Added NetworkingPrivateCrypto and its unit test.

chrome/browser/extensions/api/networking_private/networking_private_crypto.cc

+// Copyright 2013 The Chromium Authors. All rights reserved.
+// Use of this source code is governed by a BSD-style license that can be
+// found in the LICENSE file.
+
+#include "chrome/browser/extensions/api/networking_private/networking_private_crypto.h"
+
+#include <cert.h>
+#include <cryptohi.h>
+#include <keyhi.h>
+#include <keythi.h>
+#include <pk11pub.h>
+#include <sechash.h>
+#include <secport.h>
+
+#include "base/base64.h"
+#include "base/memory/scoped_ptr.h"
+#include "base/strings/string_number_conversions.h"
+#include "base/strings/string_util.h"
+#include "base/strings/stringprintf.h"
+#include "crypto/nss_util.h"
+#include "crypto/rsa_private_key.h"
+#include "crypto/scoped_nss_types.h"
+#include "net/cert/pem_tokenizer.h"
+#include "net/cert/x509_certificate.h"
+
+const unsigned char kTrustedCAPublicKeyDER[] = {

[Greg Spencer (Chromium), 2013/08/30 20:40:31]
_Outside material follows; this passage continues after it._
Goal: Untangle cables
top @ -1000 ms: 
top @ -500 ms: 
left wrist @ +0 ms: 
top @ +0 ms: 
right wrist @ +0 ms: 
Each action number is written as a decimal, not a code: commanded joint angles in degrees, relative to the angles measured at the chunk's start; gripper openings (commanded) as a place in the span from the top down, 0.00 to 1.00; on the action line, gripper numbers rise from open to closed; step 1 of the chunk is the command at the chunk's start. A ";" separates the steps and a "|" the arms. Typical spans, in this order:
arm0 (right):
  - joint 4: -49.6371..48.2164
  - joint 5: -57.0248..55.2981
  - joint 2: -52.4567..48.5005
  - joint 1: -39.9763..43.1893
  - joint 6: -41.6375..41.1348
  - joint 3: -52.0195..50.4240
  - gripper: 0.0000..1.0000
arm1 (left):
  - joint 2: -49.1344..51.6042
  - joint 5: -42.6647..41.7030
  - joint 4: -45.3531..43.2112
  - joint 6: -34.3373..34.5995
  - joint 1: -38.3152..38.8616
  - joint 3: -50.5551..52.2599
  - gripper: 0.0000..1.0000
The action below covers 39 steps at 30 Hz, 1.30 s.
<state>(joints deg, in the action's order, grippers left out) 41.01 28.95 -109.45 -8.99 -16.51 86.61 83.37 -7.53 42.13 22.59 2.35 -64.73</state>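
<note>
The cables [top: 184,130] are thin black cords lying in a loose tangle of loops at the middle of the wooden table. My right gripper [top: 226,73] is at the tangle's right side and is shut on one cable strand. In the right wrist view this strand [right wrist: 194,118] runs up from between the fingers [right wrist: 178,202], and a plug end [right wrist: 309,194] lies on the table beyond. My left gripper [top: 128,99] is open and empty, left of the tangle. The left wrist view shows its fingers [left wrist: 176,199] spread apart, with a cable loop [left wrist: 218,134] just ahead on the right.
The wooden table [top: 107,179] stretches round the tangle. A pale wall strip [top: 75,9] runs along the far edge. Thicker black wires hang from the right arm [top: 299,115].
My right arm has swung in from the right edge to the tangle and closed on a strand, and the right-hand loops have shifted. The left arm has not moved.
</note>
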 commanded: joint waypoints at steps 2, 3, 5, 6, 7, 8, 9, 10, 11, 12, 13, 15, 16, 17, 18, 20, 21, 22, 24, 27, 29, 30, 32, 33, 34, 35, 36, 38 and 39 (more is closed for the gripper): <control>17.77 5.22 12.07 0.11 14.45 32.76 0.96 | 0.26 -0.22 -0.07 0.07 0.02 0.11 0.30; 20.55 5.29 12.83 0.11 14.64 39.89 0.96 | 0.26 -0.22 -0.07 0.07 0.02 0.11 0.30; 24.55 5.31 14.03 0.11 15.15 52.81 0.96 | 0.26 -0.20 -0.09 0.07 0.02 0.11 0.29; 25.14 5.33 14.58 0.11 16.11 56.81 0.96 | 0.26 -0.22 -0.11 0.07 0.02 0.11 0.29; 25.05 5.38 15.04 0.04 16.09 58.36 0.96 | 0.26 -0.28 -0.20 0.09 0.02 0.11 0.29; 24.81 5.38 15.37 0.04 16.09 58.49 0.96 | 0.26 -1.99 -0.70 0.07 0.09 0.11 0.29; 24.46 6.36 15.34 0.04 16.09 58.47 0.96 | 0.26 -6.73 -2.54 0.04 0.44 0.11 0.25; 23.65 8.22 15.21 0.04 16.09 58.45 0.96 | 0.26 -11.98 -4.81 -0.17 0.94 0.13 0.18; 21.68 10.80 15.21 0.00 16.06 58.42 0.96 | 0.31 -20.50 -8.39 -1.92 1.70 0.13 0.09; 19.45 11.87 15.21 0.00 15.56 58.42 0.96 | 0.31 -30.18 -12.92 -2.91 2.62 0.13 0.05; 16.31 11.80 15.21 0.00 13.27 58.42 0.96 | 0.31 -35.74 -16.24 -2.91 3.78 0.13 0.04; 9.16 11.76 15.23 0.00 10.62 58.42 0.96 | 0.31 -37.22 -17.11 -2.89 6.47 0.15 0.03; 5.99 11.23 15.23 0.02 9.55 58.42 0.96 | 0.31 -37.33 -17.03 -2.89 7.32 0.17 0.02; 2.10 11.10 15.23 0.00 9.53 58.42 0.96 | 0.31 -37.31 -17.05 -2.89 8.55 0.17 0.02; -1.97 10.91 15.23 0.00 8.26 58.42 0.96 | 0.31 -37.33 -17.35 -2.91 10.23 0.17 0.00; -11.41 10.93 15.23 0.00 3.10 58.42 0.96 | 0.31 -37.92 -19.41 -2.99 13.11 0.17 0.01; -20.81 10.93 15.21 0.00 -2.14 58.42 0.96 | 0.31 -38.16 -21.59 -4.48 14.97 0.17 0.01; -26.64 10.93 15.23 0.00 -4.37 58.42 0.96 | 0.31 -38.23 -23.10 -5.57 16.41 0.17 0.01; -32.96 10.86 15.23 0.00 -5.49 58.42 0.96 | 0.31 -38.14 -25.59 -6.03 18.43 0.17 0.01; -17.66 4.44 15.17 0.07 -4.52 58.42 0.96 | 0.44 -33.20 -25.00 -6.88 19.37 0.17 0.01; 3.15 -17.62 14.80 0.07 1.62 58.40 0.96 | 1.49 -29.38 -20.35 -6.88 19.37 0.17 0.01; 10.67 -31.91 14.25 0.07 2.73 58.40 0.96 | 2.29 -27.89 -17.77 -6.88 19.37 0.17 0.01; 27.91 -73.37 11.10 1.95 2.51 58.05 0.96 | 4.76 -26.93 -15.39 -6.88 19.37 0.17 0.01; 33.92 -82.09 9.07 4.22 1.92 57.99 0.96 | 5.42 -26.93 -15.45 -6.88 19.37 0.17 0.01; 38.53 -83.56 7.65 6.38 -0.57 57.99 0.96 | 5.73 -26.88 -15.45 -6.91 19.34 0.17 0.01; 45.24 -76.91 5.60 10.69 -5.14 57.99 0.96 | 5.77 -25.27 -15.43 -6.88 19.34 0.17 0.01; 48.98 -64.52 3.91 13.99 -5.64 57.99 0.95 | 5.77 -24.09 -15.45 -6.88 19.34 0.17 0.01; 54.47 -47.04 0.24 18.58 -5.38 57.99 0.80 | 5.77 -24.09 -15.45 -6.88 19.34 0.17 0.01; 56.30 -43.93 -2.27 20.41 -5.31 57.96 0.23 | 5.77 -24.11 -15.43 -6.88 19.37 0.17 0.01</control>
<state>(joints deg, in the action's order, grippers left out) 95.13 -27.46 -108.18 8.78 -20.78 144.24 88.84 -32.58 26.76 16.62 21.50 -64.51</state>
Chris, can you comment on where this key came from, and why it's hard coded?

I'm concerned that (for instance), if somehow the CA were to be compromised, or
we want to switch to another CA, that we would be prevented from updating to a
new CA because of this hard coded public key.

[Ryan Sleevi, 2013/08/30 20:47:52]

That's already the case. It's a manufacturing key.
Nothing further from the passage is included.